Il faudrait aller envisager, par-delà la question de la crise de l’emploi, celle de la crise du travail, du rapport au travail. Cette crise du rapport au travail est aussi celle de l’engagement et donc de ce qui se joue dans les processus de création. A cette crise du travail correspond celles de la capitalisation et du financement, la crise de l’utilité sociale de ce qui est créé. La question de la responsabilité est au cœur des processus de création. Comment concilier anonymat (dans les SA) et responsabilité limitée (dans les sociétés du même nom) au moment où se pose la question des « entreprises à mission » qui n’est que l’une des manifestations de la crise de l’affectio societatis. La question déborde le simple ralliement à l’une ou l’autre des alternatives proposées par l’économie sociale et solidaire (l’ESS).

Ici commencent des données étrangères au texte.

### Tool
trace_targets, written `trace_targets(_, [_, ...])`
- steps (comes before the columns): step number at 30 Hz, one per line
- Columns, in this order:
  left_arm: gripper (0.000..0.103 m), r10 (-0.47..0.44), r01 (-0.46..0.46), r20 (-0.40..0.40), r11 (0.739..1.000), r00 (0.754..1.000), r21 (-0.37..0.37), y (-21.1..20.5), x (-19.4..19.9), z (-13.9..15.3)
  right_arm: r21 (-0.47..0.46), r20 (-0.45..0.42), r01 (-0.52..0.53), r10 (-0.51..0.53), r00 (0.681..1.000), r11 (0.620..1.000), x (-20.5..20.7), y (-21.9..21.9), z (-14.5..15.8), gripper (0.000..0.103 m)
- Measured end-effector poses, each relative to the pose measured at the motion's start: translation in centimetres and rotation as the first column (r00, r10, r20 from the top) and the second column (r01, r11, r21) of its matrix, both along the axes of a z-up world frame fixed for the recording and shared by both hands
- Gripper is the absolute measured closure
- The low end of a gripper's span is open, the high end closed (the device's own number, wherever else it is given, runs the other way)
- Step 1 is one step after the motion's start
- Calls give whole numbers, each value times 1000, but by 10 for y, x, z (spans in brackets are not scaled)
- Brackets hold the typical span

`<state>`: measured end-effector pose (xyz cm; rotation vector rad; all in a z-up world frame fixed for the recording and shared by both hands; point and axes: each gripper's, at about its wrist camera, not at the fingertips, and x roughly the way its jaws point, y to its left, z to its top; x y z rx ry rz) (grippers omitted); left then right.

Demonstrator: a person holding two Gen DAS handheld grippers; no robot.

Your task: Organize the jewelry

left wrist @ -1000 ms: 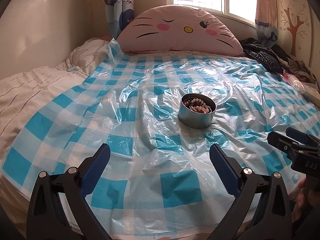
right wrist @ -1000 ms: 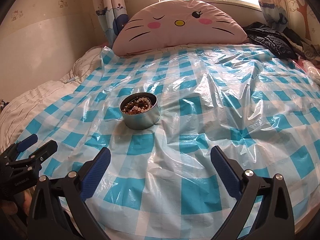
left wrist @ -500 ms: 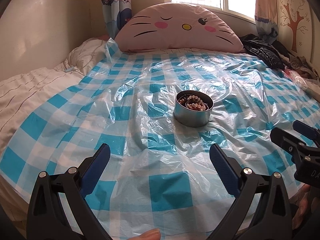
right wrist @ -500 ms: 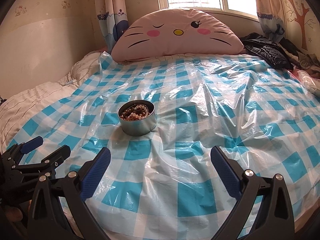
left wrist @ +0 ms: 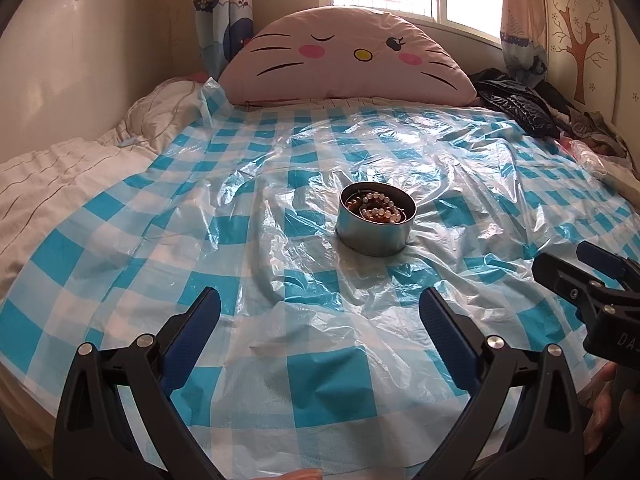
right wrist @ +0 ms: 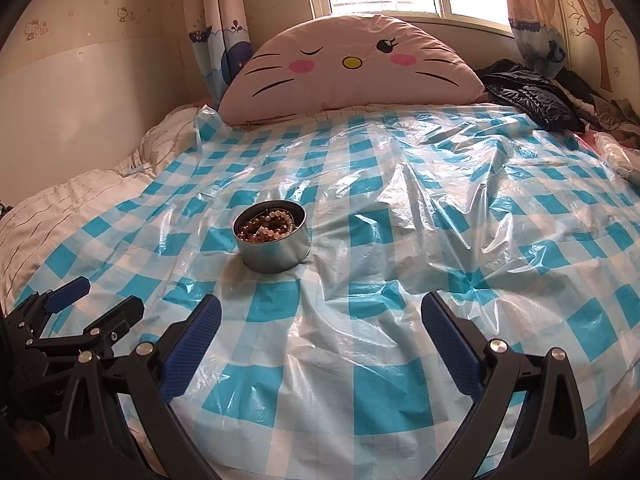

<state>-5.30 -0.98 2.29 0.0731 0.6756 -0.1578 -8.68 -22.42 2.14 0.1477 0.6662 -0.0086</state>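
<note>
A round metal tin [left wrist: 375, 229] stands on the blue-and-white checked plastic sheet [left wrist: 248, 240] on the bed; it also shows in the right wrist view [right wrist: 273, 242]. Beaded bracelets [left wrist: 378, 208] lie coiled inside it, also seen in the right wrist view [right wrist: 266, 226]. My left gripper [left wrist: 320, 316] is open and empty, near the bed's front edge, short of the tin. My right gripper [right wrist: 321, 320] is open and empty, to the right of the tin and nearer me. The right gripper shows at the edge of the left wrist view [left wrist: 580, 276], the left gripper in the right wrist view [right wrist: 86, 300].
A pink cat-face cushion [left wrist: 344, 60] leans at the head of the bed under the window. A white quilt [left wrist: 60, 176] is bunched on the left. Dark clothes [left wrist: 520, 104] and a plastic bag [right wrist: 616, 156] lie at the far right.
Both grippers have tilted up and drifted a little; the tin sits slightly higher and more central in the left view. Both stay open. The tin has not moved on the sheet.
</note>
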Motion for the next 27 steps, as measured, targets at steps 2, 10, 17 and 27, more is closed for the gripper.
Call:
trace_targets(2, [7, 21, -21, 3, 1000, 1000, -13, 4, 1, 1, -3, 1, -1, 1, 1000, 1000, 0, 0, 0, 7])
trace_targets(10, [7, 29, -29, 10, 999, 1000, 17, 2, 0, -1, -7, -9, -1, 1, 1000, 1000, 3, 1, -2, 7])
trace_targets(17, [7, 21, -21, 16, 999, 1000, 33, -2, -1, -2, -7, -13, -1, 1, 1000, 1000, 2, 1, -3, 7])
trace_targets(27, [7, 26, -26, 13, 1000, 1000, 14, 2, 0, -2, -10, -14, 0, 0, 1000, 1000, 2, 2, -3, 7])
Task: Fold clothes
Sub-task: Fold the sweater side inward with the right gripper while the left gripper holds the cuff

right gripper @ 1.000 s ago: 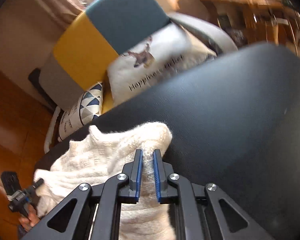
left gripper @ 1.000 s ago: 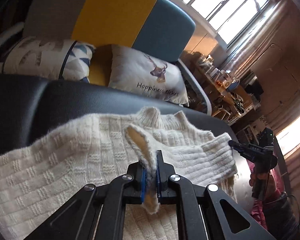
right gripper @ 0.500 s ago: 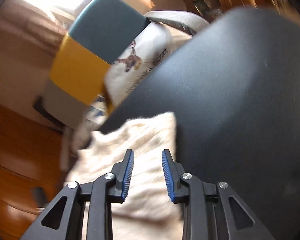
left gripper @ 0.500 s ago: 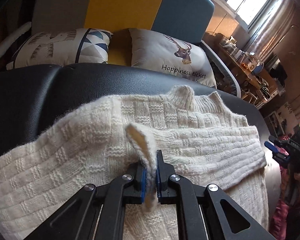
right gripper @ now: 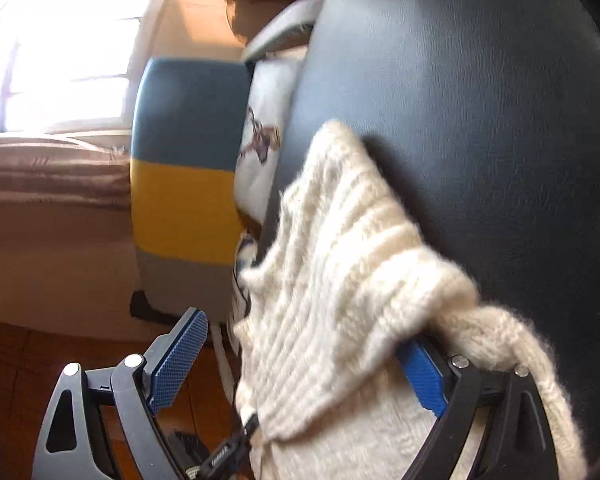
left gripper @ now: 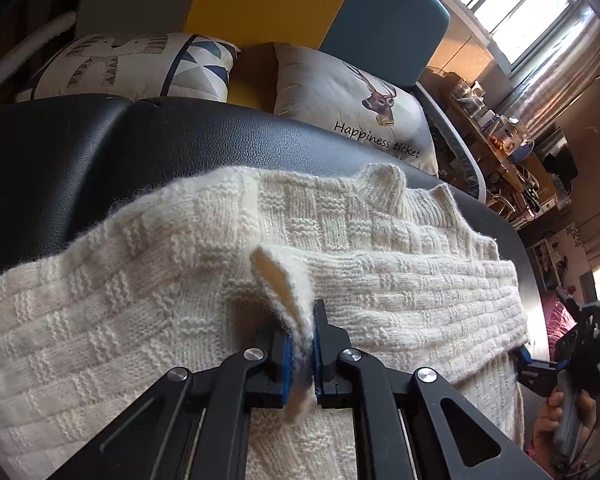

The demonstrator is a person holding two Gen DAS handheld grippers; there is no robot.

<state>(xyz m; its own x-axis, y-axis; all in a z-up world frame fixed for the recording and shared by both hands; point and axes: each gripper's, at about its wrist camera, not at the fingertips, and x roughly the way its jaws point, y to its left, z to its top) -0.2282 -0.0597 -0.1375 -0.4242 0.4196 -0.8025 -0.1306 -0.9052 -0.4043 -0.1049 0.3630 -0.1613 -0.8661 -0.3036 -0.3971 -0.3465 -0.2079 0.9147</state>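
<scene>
While my left tongs pinch a sleeve cuff laid across the sweater, my right tongs gape wide, empty; folding toward 12 o'clock remains.

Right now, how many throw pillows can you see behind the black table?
2. A geometric-print pillow sits at the left, and a deer-print pillow sits to its right, against the sofa back. Others may be hidden.

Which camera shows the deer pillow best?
The left wrist view: the deer pillow shows almost whole, with the deer picture and the words "Happiness ticket". The right wrist view shows only a blurry sliver of it behind the black cushion.
</scene>
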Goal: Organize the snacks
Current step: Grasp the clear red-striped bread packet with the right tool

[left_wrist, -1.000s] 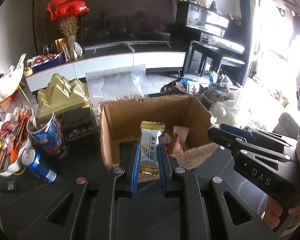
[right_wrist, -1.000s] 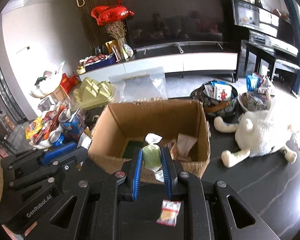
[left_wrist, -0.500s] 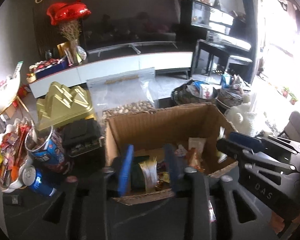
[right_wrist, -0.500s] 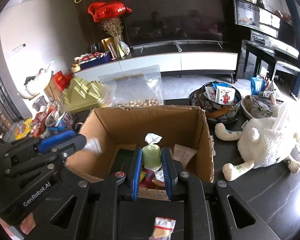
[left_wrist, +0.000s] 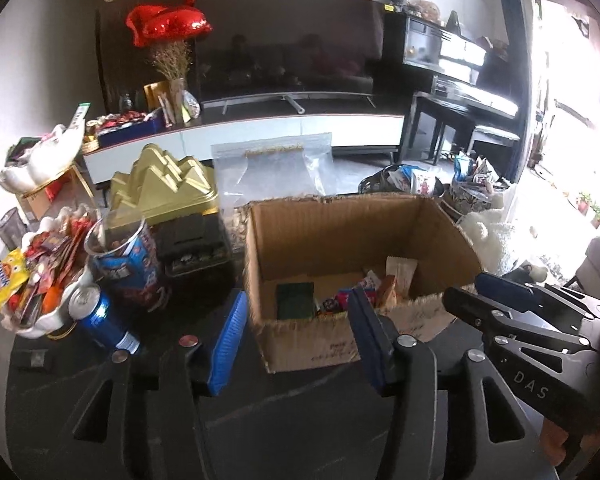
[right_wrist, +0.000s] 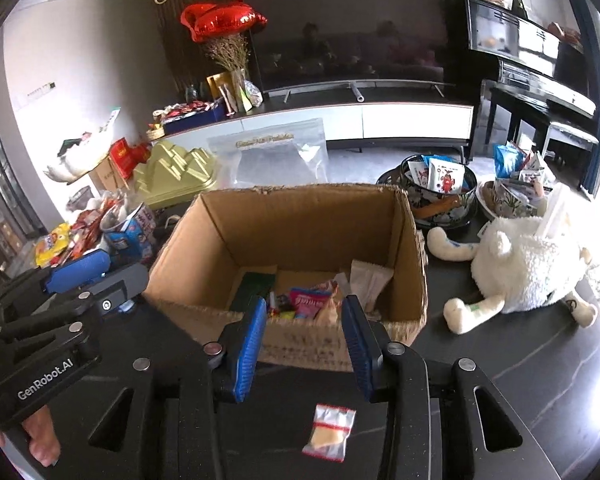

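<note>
An open cardboard box (left_wrist: 300,340) (right_wrist: 220,216) stands on the dark table with several snack packets (right_wrist: 312,300) (left_wrist: 340,298) lying on its bottom. My left gripper (left_wrist: 296,314) hangs over the box's near wall, its jaws opening with nothing between them. My right gripper (right_wrist: 305,316) is at the box's near edge too, jaws opening and empty. A small clear packet (right_wrist: 330,432) lies on the table under the right gripper. Each gripper shows in the other's view: the right gripper (left_wrist: 488,288) at the right, the left gripper (right_wrist: 76,268) at the left.
Left of the box are a white bowl of snacks (left_wrist: 40,272), a blue can (left_wrist: 100,320), a blue cup (left_wrist: 128,256), a black box (left_wrist: 192,240) and a gold tin (left_wrist: 164,184). Right of it: a white plush toy (right_wrist: 528,264) and bowls of packets (right_wrist: 440,192).
Both grippers opened. The white candy bar left my left gripper and the green packet left my right gripper; both dropped into the box. Both grippers sank slightly.
</note>
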The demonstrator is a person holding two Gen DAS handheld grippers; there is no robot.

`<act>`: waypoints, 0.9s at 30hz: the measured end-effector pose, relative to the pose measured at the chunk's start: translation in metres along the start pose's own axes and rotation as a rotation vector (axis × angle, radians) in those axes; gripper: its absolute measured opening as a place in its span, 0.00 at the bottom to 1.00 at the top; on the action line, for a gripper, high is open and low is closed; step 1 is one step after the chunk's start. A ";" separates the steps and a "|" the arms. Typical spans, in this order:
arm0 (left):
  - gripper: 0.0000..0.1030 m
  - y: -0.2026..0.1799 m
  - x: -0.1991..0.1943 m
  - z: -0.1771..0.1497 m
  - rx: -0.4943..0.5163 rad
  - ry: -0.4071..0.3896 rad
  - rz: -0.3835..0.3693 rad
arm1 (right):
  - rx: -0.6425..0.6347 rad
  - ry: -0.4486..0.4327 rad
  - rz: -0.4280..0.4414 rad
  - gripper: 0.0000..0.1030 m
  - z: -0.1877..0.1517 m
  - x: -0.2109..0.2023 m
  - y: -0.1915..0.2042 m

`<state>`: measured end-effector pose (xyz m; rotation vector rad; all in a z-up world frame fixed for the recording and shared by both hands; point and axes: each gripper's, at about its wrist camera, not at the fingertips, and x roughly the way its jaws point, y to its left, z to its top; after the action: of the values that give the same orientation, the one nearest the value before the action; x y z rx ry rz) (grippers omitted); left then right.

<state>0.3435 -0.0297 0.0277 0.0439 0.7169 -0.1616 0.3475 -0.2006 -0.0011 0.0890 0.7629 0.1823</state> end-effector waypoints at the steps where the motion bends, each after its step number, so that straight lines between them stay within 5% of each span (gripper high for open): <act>1: 0.53 -0.001 -0.001 -0.004 0.003 0.000 0.002 | -0.001 -0.003 0.000 0.39 -0.003 -0.001 0.000; 9: 0.54 -0.003 -0.005 -0.034 -0.009 0.013 0.017 | -0.009 -0.024 -0.040 0.39 -0.029 -0.012 -0.004; 14: 0.57 -0.009 -0.004 -0.048 -0.010 0.017 0.030 | -0.001 -0.031 -0.038 0.51 -0.045 -0.013 -0.009; 27: 0.60 -0.016 0.016 -0.084 -0.025 0.070 0.074 | 0.070 0.062 -0.002 0.51 -0.088 0.022 -0.023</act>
<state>0.2983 -0.0394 -0.0457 0.0523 0.7855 -0.0808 0.3053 -0.2178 -0.0832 0.1498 0.8309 0.1573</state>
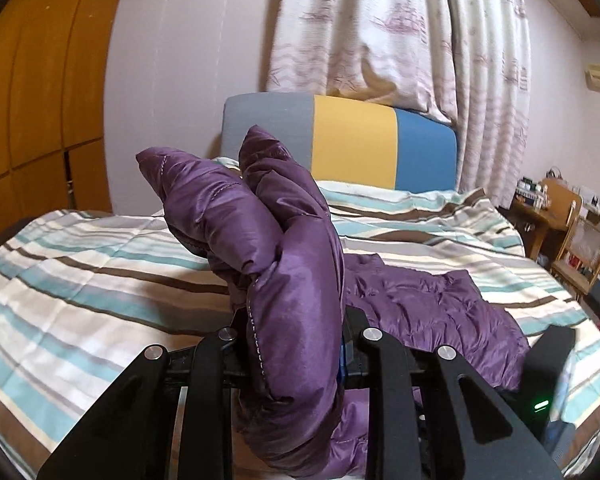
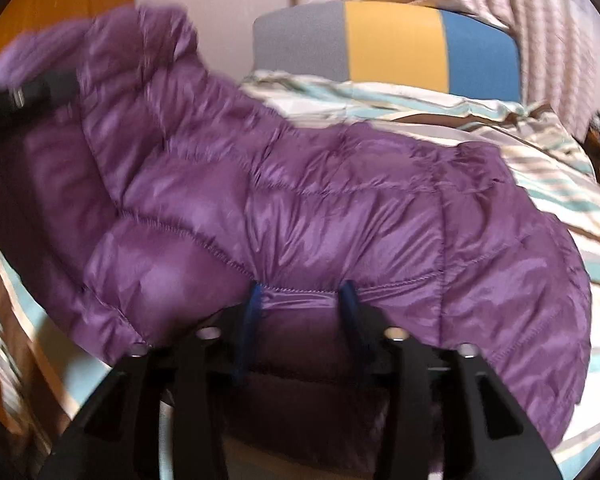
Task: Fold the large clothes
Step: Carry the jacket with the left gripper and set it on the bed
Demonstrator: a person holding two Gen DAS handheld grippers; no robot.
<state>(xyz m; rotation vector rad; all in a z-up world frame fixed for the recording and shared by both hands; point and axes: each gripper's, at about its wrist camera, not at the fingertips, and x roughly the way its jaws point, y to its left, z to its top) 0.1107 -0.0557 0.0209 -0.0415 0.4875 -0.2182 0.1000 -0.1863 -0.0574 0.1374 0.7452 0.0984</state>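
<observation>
A purple quilted down jacket (image 1: pixel 420 308) lies on the striped bed cover (image 1: pixel 80 288). My left gripper (image 1: pixel 296 332) is shut on a thick fold of it, and that fold stands up in a bunch in front of the lens, above the bed. In the right wrist view the jacket (image 2: pixel 300 200) slopes up to the left, where the left gripper (image 2: pixel 32 92) holds it aloft. My right gripper (image 2: pixel 300 304) sits at the jacket's near edge. Its blue pads (image 2: pixel 252 312) stand apart with loose fabric between them, not pinched.
A headboard (image 1: pixel 348 140) in grey, yellow and blue stands at the bed's far end under patterned curtains (image 1: pixel 400 28). Wooden wardrobe doors (image 1: pixel 32 100) are at the left. Wooden chairs and clutter (image 1: pixel 560 220) stand to the right of the bed.
</observation>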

On pourrait montrer que ce qui discrimine particulièrement les tiers lieux et les projets qu’ils hébergent est en tout premier lieu l’importance qu’ils accordent, pratiquement et pas seulement dans les discours, à des réponses par la coopération ; des démarches et processus qui se fondent sur le partage de ressources, la mise en commun, la gestion démocratique des processus de coopération pour la création d’activités.
Face à cela, les modèles de la création entrepreneuriale hébergée par les universités pourraient sembler réducteurs.
Faut-il créer des espaces « entrepreneuriat étudiant » mutualisé entre les institutions universitaires et dédiés aux étudiants entreprenants ?
Ou ne faut-il pas renforcer la capacité d’entreprendre des tiers lieux, existants ou en développement, qui sont déjà sur cette dynamique de création d’activité, en facilitant l’insertion d’étudiants dans les communautés entrepreneuriales que constituent ces tiers lieux ?
Une des difficultés à traiter est le phasage et la temporalité des projets de création par rapport à la temporalité des situations d’étudiants.
Une autre est celle de la validation des parcours de formation et de la valorisation professionnelle des étudiants en rapport avec les projets et activités créées, développés au sein de ces communautés entrepreneuriales. On voit que le débouché professionnel et socioéconomique pourrait être assez diversifié. Cela pourrait être celle de l’acteur économique autonome, en position indépendante, pas forcément en posture d’entrepreneur, mais dans une interdépendance de nature coopérative avec d’autres acteurs et d’autres arrangements/organisations économiques.
Dans tous les cas, Tiers Lieux et Université doivent envisager la nature de leurs partenariats.